**Your objective:** The answer should hold only the lines from the beginning of the material through the one with "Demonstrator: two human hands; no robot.", reproduced exactly and without pictures.

----- Source data

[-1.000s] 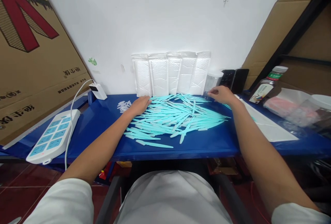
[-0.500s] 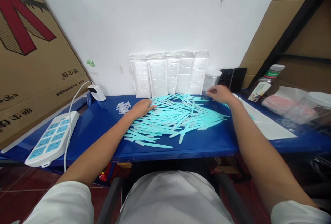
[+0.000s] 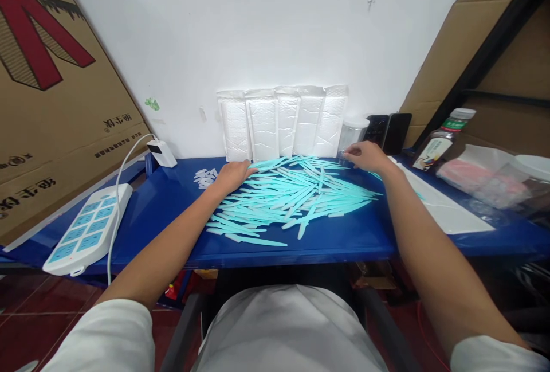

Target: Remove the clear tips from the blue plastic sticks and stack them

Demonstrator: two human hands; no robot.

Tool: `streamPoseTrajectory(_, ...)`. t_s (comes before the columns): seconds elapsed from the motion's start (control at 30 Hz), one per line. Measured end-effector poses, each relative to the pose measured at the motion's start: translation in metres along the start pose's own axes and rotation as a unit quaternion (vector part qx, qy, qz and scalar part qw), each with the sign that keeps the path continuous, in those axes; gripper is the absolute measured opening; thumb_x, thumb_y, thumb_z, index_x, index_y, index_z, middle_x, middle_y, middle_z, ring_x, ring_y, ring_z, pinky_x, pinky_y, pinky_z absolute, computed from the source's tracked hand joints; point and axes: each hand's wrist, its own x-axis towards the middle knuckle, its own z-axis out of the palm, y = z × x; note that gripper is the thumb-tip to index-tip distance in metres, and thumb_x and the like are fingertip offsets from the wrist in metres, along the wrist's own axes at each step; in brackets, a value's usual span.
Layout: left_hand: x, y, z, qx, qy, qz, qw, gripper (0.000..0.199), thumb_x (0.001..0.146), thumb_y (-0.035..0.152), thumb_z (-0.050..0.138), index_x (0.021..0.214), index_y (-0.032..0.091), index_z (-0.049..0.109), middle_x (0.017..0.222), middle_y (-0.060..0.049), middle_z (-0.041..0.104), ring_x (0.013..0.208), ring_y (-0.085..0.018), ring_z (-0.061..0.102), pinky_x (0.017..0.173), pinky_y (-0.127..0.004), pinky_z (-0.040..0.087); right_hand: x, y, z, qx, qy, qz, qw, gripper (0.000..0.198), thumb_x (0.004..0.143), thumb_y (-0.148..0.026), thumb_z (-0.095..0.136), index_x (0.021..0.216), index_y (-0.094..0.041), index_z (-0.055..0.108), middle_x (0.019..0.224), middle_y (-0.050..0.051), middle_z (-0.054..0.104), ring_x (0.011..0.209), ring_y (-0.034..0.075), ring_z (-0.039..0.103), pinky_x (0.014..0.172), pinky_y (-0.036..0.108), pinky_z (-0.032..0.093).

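Observation:
A wide pile of slim turquoise eyebrow razors (image 3: 296, 191) with pale ends covers the middle of the blue table. At the pile's back left edge rests my left hand (image 3: 233, 177), its fingers bent and drawn toward the thumb; what lies between them is hidden. Small whitish pieces (image 3: 205, 178) lie in a little heap to its left. My right hand (image 3: 368, 156) is at the pile's back right, in front of a clear jar (image 3: 353, 131) with a white lid. Its fingertips are pinched together, and anything in them is too small to name.
Several white padded envelopes (image 3: 264, 125) lean against the wall. A power strip (image 3: 88, 228) and a white plug-in device (image 3: 161, 153) are on the left. To the right are two phones (image 3: 396, 134), a white sheet (image 3: 447, 203), a bottle (image 3: 442, 140) and a pink bag (image 3: 476, 174).
My left hand has shifted slightly back and left along the pile's edge, and its thumb and fingers have drawn closer together. My right hand has stayed nearly still.

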Motion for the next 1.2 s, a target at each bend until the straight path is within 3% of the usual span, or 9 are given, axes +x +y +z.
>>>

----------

**Solution below:**
[-1.000s] 
[-0.500s] 
[+0.000s] 

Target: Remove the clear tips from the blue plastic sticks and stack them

Demonstrator: two human hands; no robot.

The answer contains nothing further.